Authors: Nicolas Bergmann*, Montana State University
Topics: Legal Geography
Keywords: legal geography, environmental flows, Yellowstone River
Session Type: Paper
Start / End Time: 2:35 PM / 4:15 PM
Room: Roosevelt 4, Marriott, Exhibition Level
Presentation File: No File Uploaded
The engagement of legal geography with a more-than-human world has created fertile space for thinking through historical trajectories of instream flow law and policy. In particular, the emergence of various instream flow uses as “beneficial” within prior appropriation state water regimes during the 1970s and 1980s sparked a significant increase in the number and quality of legal mechanisms available to protect environmental flows in the western Untied States. While state legislatures designed most mechanisms for small-scale interventions, the Yellowstone River basin experienced a different process. As one of the few states with substantially under-allocated river basins remaining, Montana established a water reservation process during the 1970s.

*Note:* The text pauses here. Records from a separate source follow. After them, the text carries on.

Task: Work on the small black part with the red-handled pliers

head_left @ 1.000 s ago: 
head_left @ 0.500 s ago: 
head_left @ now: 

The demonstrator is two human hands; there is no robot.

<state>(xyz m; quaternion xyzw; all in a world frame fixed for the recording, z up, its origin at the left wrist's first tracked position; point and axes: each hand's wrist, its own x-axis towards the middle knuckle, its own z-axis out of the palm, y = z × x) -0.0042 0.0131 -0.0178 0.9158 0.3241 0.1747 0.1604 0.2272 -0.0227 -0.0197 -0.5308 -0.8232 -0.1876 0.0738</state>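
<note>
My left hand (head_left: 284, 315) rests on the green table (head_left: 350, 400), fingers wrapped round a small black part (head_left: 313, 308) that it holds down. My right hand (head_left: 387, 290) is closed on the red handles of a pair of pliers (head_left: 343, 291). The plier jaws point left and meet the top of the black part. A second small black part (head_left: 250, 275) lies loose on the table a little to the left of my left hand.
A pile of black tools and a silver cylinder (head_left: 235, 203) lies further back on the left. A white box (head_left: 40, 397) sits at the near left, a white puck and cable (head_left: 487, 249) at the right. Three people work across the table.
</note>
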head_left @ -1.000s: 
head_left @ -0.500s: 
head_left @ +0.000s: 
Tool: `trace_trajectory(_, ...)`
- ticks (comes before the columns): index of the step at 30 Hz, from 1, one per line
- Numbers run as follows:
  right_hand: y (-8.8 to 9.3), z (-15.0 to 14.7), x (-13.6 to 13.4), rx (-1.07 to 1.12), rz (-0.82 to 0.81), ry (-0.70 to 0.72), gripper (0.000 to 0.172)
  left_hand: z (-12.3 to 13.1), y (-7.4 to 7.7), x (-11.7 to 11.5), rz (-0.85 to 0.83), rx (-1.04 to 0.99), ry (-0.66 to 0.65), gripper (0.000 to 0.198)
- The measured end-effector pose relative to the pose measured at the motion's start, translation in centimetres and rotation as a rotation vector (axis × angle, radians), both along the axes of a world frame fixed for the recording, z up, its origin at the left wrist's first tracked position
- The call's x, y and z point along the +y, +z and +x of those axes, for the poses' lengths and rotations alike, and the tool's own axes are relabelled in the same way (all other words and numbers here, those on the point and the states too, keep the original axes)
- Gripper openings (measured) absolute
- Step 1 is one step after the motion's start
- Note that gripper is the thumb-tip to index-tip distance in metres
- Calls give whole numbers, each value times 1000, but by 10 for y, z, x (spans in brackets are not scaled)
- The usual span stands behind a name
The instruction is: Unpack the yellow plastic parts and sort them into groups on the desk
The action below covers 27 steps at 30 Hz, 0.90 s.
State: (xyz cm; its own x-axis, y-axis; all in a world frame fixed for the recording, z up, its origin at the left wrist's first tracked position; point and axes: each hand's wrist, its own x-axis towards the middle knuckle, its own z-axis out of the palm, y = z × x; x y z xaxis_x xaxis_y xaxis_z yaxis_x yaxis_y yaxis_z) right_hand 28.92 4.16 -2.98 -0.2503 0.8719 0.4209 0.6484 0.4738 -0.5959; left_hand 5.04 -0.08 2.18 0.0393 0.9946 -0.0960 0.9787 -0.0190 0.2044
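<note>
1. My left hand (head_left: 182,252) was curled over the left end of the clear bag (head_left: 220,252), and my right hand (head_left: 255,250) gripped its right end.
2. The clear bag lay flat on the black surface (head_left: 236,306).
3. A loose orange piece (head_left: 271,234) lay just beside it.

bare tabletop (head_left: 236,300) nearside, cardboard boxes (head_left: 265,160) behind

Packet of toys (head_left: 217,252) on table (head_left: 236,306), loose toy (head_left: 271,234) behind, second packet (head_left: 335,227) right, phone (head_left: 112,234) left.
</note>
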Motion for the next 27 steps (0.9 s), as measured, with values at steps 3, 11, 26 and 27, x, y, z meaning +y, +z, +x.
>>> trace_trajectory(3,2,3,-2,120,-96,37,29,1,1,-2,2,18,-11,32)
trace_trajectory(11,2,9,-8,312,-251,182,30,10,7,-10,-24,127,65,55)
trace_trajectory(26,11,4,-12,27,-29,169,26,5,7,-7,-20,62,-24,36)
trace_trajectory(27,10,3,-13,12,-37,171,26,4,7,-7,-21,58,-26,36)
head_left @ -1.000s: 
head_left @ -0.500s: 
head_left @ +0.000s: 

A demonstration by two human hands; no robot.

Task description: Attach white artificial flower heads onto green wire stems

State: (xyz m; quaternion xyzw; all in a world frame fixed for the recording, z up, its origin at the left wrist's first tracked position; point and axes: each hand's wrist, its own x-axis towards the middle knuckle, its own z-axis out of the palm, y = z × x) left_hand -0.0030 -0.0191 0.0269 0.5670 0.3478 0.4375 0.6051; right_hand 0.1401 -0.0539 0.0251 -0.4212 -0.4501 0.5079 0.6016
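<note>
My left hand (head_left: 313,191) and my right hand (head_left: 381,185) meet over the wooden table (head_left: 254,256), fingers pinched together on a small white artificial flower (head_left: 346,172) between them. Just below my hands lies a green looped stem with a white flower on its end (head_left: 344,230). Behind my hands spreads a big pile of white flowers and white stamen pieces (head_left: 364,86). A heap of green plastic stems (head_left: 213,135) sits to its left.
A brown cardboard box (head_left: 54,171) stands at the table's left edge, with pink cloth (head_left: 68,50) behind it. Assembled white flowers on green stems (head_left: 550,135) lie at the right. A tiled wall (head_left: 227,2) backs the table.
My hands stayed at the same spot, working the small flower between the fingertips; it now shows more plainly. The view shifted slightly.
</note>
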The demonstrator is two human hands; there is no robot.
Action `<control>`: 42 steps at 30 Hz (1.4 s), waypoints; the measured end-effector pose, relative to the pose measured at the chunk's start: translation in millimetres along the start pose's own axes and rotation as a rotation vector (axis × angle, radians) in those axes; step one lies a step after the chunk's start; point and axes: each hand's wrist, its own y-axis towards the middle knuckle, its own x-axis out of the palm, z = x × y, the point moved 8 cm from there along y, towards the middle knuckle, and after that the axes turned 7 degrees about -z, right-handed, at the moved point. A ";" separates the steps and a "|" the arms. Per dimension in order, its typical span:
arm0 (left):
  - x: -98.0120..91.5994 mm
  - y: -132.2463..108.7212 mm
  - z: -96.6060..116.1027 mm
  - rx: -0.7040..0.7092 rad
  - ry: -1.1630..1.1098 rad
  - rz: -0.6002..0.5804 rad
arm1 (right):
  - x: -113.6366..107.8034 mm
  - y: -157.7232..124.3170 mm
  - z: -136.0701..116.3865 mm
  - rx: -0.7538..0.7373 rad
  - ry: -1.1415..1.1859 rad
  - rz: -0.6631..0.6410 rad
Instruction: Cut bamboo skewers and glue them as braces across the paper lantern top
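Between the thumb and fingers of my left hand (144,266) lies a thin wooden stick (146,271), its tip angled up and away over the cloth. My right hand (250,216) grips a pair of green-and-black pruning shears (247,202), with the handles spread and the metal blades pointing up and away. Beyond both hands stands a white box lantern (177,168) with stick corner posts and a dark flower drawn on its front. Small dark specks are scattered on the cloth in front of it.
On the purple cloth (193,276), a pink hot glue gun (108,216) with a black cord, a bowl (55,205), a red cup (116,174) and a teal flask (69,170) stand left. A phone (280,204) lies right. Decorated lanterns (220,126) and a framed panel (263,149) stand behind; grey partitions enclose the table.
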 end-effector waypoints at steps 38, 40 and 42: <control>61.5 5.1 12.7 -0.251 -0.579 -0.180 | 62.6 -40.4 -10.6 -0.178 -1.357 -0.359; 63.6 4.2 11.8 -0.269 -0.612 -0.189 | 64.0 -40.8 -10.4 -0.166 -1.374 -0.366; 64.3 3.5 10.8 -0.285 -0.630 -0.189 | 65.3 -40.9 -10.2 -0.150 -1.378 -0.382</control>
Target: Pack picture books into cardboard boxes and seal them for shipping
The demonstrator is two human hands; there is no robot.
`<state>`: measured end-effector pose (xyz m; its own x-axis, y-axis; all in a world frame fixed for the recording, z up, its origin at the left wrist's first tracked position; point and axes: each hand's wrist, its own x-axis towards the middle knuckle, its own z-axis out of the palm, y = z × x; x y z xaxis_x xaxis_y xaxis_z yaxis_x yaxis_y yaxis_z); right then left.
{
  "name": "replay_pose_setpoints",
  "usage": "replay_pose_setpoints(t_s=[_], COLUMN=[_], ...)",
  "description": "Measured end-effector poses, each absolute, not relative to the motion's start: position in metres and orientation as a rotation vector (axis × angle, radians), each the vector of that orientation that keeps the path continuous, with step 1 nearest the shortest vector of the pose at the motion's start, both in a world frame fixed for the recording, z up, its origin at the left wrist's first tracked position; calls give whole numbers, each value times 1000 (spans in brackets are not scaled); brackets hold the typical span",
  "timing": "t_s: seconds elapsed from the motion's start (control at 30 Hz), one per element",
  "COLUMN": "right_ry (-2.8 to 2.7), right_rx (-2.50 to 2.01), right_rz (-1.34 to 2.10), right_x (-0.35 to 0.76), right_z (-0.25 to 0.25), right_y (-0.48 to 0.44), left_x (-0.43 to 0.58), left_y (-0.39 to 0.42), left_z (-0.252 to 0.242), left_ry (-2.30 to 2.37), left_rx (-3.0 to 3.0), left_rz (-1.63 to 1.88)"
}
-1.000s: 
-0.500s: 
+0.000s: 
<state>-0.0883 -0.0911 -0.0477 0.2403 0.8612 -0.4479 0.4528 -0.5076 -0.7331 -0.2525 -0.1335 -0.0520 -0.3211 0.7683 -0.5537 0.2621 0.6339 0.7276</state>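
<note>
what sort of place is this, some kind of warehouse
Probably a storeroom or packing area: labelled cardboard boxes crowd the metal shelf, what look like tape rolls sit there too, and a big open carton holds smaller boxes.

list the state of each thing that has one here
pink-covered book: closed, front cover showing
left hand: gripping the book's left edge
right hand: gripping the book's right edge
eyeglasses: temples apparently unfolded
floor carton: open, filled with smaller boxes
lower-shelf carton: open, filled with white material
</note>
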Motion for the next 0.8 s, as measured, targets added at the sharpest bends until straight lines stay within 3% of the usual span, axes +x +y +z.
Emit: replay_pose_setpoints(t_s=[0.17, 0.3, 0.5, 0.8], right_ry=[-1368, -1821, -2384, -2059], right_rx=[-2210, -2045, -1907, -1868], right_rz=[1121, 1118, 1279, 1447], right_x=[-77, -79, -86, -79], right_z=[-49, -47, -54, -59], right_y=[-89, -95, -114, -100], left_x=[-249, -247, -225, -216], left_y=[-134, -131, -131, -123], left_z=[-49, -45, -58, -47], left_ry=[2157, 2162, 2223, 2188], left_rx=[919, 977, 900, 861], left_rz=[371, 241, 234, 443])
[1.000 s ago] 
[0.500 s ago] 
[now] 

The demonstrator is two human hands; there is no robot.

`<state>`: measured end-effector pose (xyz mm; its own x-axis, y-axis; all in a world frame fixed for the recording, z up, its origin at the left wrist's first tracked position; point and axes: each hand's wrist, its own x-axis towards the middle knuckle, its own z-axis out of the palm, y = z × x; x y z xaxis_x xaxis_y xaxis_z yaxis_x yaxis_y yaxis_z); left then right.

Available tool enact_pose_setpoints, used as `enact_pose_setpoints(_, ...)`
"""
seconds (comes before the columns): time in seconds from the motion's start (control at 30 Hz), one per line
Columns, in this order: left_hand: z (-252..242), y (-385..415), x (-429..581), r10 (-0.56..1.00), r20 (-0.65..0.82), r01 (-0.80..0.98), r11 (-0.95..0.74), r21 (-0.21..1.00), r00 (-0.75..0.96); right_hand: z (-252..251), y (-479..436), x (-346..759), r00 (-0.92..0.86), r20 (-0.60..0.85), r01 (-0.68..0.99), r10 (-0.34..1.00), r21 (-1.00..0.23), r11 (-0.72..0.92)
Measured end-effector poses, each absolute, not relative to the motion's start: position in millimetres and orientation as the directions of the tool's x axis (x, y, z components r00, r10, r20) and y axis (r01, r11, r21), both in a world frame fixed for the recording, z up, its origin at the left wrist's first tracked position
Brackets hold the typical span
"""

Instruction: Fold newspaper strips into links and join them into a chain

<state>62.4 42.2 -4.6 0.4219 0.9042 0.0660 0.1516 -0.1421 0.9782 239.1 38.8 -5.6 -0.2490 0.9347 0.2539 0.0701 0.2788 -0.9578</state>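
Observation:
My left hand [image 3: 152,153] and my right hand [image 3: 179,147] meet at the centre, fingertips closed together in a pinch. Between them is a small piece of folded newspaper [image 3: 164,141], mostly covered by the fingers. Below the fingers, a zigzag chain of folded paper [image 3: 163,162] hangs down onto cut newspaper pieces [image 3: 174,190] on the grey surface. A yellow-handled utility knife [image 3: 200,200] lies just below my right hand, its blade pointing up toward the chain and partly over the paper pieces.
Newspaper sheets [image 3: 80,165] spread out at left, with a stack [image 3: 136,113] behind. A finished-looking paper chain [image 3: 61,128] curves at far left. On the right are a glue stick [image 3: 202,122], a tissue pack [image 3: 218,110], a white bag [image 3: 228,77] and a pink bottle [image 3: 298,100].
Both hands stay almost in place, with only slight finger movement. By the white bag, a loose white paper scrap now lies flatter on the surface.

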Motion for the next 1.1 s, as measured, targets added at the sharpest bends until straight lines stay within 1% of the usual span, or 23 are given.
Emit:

While the protection of non-human objects formed only one part of the mechanism, it empowered the Montana Department of Fish and Game—a state agency with radical environmental advocacy components—to seek legal protection for instream flows at a basin-wide scale. While the Yellowstone River Water Reservations remain a fairly unique episode in the history of western water management, its legacies both within Montana and across other states remain largely unexamined. This paper attempts to place the Yellowstone River reservation process in its proper context and to explore its influence on water management in Alaska—a state with massive reserves of unallocated fresh water. Ultimately, I argue that the selective transfer of scientific knowledge and publicity materials to the Alaska Department of Fish and Game from the Montana Department of Fish and Game significantly shaped the developmental trajectory of Alaska’s instream flow reservation system.